Within this listing, how many lines include the word "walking"? Only the number should be given.

======

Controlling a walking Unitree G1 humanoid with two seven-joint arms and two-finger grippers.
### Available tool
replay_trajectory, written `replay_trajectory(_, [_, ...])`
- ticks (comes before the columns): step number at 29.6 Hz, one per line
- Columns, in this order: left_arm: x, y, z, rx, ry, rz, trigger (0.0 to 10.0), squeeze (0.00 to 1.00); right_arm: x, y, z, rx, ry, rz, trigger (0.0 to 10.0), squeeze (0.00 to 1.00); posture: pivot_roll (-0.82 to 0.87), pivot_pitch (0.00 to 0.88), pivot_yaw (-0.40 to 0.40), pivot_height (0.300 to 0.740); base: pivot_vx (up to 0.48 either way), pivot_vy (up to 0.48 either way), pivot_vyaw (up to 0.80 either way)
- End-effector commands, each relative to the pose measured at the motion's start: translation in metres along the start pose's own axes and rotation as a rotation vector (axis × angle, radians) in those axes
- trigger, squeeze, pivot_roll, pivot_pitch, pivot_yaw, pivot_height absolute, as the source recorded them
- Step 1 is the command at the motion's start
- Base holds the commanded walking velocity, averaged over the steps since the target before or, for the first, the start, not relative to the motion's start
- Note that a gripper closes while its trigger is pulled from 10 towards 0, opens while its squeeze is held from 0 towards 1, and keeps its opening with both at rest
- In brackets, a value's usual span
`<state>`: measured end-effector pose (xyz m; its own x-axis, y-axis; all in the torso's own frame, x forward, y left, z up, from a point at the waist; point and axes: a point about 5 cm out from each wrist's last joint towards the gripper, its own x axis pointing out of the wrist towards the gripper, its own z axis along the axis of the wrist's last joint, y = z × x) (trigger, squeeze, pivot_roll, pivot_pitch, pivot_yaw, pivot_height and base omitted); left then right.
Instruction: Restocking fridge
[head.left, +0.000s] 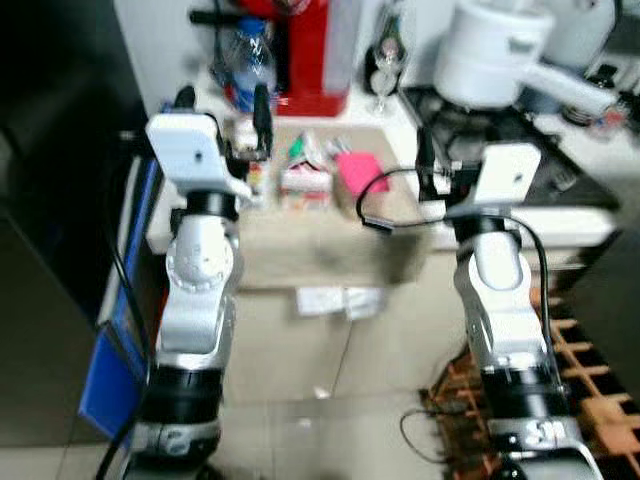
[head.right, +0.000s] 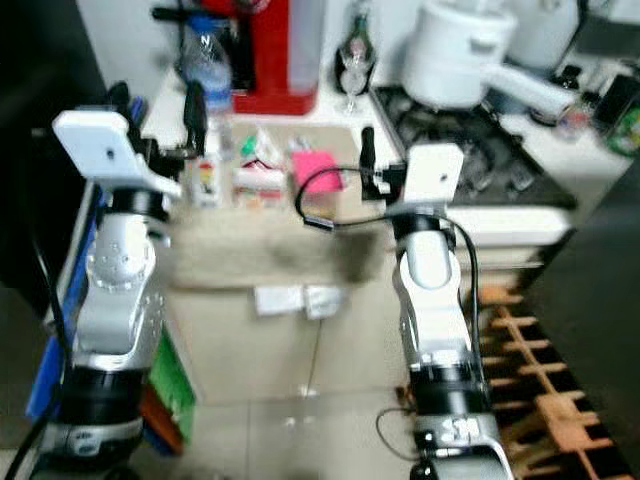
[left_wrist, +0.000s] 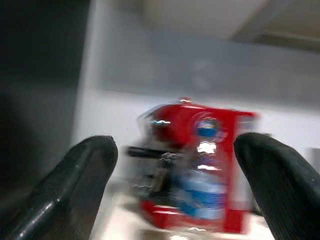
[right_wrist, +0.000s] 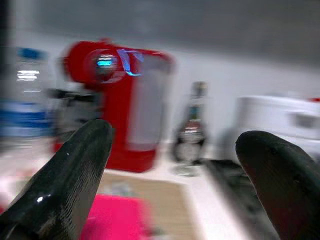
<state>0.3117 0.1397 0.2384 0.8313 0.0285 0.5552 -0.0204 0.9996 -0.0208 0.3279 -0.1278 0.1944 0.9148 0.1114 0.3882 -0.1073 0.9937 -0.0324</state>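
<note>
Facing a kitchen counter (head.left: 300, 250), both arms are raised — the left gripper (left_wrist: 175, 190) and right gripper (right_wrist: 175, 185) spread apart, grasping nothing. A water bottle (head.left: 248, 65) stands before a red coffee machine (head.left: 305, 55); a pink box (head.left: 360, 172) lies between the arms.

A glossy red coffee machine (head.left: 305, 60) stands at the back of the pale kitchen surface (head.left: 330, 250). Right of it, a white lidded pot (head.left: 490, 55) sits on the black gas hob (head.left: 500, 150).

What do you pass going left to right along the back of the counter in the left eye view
water bottle → red coffee machine → dark glass bottle → white pot on the stove.
</note>
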Motion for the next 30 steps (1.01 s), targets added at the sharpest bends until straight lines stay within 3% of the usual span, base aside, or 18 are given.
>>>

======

> Task result:
2